Animosity022 · March 19, 2022, 3:01pm

Right, you can do that, but why?

You can just use rclone copy on a single file and it automatically does all that.

asdffdsa · March 19, 2022, 3:08pm

i agree with you, 1000%, but the OP does not.

Animosity022 · March 19, 2022, 3:12pm

Ok as I'm trying to understand what a good use case for a single file pipe would be and I cannot as that's why I was asking.

I'll drop it though as it's not my data backing up

Manuel_F · March 19, 2022, 9:46pm

Ego recte sum et tu recte es

I always add --size with rcat, if you do that you never get the checksum in the debug.
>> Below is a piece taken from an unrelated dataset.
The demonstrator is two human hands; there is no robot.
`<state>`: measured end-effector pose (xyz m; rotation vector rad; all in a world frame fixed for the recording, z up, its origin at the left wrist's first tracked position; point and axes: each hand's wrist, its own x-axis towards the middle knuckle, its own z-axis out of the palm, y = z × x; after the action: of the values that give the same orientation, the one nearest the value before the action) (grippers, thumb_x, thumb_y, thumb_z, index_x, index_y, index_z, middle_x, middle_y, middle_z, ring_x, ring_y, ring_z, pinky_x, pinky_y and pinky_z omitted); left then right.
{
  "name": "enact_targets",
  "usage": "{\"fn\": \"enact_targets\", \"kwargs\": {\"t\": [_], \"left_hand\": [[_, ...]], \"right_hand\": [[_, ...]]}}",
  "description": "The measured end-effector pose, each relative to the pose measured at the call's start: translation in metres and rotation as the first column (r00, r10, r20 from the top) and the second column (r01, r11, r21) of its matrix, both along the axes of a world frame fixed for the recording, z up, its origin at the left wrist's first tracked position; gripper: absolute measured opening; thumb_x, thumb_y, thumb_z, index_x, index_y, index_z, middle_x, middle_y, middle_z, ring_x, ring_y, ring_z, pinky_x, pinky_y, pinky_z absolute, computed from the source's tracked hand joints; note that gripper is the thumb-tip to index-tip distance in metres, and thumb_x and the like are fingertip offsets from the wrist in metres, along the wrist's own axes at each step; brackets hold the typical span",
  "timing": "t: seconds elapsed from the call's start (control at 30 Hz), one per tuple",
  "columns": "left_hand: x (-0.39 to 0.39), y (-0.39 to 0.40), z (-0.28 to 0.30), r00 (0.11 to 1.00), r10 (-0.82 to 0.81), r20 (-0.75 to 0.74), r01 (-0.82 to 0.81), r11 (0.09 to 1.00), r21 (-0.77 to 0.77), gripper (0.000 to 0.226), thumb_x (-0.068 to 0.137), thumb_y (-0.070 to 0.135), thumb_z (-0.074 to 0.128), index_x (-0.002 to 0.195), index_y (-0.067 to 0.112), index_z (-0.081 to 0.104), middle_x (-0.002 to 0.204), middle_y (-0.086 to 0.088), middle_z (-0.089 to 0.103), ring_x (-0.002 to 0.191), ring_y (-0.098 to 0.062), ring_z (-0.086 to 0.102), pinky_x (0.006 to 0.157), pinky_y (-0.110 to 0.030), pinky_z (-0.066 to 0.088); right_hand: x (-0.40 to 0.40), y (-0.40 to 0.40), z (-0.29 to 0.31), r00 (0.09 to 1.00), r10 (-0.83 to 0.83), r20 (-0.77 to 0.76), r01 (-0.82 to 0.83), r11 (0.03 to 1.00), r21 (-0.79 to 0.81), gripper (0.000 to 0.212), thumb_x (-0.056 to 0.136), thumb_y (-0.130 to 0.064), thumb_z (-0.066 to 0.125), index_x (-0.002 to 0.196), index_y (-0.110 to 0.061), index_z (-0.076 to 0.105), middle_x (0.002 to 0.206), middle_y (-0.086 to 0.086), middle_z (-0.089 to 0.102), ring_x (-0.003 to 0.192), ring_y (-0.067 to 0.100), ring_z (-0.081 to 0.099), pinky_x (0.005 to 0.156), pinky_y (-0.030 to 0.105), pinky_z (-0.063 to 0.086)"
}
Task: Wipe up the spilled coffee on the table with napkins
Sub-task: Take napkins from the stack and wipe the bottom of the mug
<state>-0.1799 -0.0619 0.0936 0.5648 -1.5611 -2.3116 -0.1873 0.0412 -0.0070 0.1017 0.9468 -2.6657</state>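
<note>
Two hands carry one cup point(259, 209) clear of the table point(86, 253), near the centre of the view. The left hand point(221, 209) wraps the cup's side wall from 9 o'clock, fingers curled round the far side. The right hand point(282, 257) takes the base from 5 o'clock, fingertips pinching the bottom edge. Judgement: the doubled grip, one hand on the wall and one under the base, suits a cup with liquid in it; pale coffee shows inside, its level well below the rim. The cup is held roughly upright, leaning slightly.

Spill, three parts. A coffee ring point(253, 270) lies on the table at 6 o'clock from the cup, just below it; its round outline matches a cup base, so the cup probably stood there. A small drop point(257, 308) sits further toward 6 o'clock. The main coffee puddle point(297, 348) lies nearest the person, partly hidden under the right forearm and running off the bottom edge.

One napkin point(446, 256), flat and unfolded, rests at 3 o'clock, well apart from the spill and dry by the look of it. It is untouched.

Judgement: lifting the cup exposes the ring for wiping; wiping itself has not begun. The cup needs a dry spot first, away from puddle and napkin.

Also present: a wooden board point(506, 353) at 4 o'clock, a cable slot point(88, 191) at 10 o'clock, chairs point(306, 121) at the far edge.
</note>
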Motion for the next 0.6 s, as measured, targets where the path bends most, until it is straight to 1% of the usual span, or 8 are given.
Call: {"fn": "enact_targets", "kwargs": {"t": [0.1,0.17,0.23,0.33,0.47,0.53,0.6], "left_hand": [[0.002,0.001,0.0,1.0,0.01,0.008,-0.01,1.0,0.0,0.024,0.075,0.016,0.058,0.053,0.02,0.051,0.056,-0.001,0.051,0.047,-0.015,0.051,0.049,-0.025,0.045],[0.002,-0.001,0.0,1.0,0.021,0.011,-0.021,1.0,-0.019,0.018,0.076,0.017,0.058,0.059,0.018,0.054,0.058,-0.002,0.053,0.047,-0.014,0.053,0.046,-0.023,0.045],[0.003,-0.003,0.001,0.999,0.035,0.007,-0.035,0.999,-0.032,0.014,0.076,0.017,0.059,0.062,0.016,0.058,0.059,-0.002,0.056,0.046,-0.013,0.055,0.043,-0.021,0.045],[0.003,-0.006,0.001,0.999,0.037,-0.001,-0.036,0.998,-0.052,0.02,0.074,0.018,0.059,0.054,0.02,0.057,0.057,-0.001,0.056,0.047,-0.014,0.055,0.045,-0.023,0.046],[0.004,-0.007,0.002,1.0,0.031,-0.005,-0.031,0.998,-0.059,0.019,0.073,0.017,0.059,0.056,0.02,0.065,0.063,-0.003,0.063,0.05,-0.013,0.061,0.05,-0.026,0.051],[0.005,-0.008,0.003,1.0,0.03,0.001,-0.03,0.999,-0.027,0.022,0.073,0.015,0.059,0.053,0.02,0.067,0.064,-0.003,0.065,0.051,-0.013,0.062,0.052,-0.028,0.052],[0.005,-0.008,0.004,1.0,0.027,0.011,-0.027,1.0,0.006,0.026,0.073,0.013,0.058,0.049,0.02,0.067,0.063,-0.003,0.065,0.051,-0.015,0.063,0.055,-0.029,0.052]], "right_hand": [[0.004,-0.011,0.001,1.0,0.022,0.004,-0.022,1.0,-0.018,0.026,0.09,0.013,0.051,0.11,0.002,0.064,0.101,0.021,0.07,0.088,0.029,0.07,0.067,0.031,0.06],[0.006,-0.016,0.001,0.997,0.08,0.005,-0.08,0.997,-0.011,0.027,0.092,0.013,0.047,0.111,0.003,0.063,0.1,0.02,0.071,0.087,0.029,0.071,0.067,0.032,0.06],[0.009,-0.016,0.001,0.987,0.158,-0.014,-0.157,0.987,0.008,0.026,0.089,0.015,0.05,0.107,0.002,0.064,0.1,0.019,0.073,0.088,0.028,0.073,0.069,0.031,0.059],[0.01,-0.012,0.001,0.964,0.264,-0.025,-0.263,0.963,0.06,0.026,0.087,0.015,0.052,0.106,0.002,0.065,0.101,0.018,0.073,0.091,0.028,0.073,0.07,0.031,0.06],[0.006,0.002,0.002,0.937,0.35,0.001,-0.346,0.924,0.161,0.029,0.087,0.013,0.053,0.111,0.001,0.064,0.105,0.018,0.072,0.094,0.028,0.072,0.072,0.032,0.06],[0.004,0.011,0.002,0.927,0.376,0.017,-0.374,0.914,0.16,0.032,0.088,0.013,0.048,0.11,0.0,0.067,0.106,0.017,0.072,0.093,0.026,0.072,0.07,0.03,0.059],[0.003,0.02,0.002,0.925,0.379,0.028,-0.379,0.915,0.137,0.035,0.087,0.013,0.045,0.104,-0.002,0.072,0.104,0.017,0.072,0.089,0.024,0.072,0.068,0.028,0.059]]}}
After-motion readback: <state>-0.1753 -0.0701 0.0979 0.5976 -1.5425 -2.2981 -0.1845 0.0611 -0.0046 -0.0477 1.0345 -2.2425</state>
There must be a reason. Now I have to compare speeds in both cases.

Thanks one more time

asdffdsa · March 19, 2022, 11:35pm

given that gdrive does not require, why must you use --size?

system · May 18, 2022, 11:36pm

This topic was automatically closed 60 days after the last reply. New replies are no longer allowed.